Kritik zu 66 Kinos
Von damals und heute, Nachmittagsvorstellungen für drei Mark und den Unwägbarkeiten der Digitalisierung: Philipp Hartmanns »Reise durch die deutsche Kinolandschaft« ist ein Muss für alle Kinoliebhaber
In 66 deutschen Programm- und kommunalen Kinos hat der Filmemacher Philipp Hartmann (Jahrgang 1972) zwischen Herbst 2014 und Sommer 2015 seinen Essayfilm »Die Zeit vergeht wie ein brüllender Löwe« auf einer Kinotour persönlich vorgestellt. Dabei hat er sich mit den Kinomachern unterhalten, herausgekommen ist der Dokumentarfilm »66 Kinos. Eine Reise durch die deutsche Kinolandschaft«. 66 Kinos in 98 Minuten, das klingt nach einem Schweinsgalopp, was glücklicherweise nicht der Fall ist. Von manchen der Kinos sieht man nur die Außenfassade, bei anderen kommen Kinobetreiber und Programmmacher ausführlicher zu Wort, in insgesamt 30 Kinos erzählen sie vom Zustand einer Branche in Zeiten des Wandels.
Da ist die Rede davon, dass die Digitalisierung keinen selbstverständlichen Zugriff auf die Filme ermöglicht, sondern die Kinos immer noch von der Willkür der Verleiher abhängig sind, oder dass die Anzahl der Festangestellten kontinuierlich sinkt. Da gibt es das eher singuläre Werkstattkino in München, bestehend aus einem »autonomen Kollektiv von Einzelkämpfern«, wie es einer von ihnen charakterisiert, aber auch jene, die zwischen Multiplexprogrammen und Arthouse einen Mittelweg suchen (müssen).

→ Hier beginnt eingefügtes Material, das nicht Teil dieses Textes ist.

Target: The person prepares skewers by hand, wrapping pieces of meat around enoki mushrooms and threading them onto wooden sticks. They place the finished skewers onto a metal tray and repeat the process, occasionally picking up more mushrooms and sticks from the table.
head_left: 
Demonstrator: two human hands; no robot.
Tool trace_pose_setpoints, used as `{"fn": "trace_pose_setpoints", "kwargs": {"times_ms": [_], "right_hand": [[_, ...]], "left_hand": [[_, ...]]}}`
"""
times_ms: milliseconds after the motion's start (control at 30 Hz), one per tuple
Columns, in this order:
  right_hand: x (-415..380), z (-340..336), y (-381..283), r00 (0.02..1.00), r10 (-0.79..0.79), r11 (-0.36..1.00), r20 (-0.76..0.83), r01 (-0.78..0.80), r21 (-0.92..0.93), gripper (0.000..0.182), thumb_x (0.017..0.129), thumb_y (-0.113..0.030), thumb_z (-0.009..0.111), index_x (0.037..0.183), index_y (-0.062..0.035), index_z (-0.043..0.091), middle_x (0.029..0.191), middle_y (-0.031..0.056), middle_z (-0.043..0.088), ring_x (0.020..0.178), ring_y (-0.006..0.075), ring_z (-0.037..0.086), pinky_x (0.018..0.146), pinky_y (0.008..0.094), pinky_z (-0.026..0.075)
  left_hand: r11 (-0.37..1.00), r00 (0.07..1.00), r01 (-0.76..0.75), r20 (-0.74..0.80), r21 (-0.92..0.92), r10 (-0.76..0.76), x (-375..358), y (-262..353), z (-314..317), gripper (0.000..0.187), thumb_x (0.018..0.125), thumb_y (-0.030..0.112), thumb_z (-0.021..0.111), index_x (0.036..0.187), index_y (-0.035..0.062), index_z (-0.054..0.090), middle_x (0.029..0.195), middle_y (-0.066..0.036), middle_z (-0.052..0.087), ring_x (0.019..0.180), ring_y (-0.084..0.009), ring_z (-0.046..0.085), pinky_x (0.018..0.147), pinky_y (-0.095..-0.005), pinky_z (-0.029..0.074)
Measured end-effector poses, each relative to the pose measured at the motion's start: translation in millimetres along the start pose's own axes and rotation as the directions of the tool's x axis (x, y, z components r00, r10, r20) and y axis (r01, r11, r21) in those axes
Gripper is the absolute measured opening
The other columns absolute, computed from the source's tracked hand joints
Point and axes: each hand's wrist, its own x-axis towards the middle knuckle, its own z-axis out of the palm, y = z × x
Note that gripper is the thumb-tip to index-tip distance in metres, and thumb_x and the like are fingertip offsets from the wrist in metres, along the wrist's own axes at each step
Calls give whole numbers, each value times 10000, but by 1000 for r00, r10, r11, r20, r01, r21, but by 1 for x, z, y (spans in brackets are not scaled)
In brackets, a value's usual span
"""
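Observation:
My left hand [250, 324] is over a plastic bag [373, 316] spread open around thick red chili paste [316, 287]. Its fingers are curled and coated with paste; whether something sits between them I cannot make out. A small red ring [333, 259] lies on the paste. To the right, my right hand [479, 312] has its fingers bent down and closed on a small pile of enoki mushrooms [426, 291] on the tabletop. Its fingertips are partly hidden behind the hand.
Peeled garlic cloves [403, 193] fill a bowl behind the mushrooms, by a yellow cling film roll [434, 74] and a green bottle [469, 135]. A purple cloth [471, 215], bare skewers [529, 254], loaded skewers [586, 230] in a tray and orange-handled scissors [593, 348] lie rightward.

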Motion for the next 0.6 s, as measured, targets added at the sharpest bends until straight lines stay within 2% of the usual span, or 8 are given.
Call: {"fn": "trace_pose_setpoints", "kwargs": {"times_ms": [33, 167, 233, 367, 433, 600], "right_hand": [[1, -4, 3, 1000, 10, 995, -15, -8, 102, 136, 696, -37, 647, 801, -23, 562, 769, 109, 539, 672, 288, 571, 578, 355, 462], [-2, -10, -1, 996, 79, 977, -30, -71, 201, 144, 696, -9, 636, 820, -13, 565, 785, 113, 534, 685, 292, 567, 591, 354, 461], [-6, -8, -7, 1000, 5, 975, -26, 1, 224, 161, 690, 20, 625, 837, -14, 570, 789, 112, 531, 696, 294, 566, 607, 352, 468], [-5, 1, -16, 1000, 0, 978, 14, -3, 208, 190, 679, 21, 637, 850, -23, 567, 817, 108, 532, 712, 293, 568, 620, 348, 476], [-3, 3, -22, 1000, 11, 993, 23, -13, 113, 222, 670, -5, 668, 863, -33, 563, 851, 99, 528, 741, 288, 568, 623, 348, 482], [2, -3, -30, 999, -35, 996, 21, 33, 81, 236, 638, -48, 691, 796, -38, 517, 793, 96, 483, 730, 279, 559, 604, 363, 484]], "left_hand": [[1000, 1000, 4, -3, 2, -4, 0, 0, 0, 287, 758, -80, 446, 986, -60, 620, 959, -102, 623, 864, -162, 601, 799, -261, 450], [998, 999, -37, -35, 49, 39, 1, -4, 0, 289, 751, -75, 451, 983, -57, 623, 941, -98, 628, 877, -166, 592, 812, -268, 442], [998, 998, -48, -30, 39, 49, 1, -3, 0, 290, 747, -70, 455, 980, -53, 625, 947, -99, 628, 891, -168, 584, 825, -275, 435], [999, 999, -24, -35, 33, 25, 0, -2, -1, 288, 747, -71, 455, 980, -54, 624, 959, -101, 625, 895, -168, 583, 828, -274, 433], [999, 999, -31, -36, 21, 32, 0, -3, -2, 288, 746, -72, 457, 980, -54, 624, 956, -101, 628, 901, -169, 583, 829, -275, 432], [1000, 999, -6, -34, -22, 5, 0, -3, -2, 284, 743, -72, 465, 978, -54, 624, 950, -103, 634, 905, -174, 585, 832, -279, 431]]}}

Bilanz zu ziehen erlaubt sich Hartmann nur an zwei Stellen, einmal geht es um die Anbindung der Kinos an die Gastronomie, über die knapp die Hälfte der Kinos verfügt und die oft genug die finanzielle Situation stabilisiert. So bleibt es Lars Henrik Gass, dem Leiter der Kurzfilmtage Oberhausen, überlassen, einmal mehr einen – eher pessimistischen – Ausblick zu liefern. Er glaubt nicht, dass die Digitalisierung den Tod des Kinos aufhalten werde, sieht das Kino der Zukunft zwischen einem »Kino der repräsentativen Zwecke« für Großproduktionen einerseits und eher »multifunktional« agierenden kleinen Kinos andererseits. Dazu passen dann einige der nachfolgenden Kinomacherstatements, die auf die gleichzeitige Verfügbarkeit unterschiedlicher Projektionsformen und variable Kinosäle verweisen. Diese eher nüchternen Ausführungen werden konterkariert durch Aussagen anderer Kinomacher, die ihren Enthusiasmus in den Vordergrund stellen. »Wenn ich den Film nicht zeigen würde, dann wäre er verloren für die Welt«, verkündet der eine programmatisch – »das ist kein schlechter Auftrag.« Ein anderer erinnert sich an seine Sozialisation in genau dem Kino, das er heute leitet, an die Nachmittagsvorführungen für drei Mark Eintritt, von denen er oft mehrere hintereinander besuchte.
So ist der Film auch eine Reise in die Vergangenheit der Kinosozialisation, in der sich Zuschauer mit ihren eigenen Geschichten wiederfinden werden. Gerade die Liebe zum Zelluloid, zur Greifbarkeit des Vorführmaterials, zieht sich wie ein roter Faden durch mehrere Äußerungen. Da findet der Film sogar noch Zeit für einen Exkurs über die Startbänder der Filmrollen mit ihren Bildern von Frauenköpfen, die einer der Kinomacher zu einem Kurzfilm zusammengeschnitten hat. »66 Kinos« ist Pflichtprogramm für alle, die noch gerne ins Kino gehen.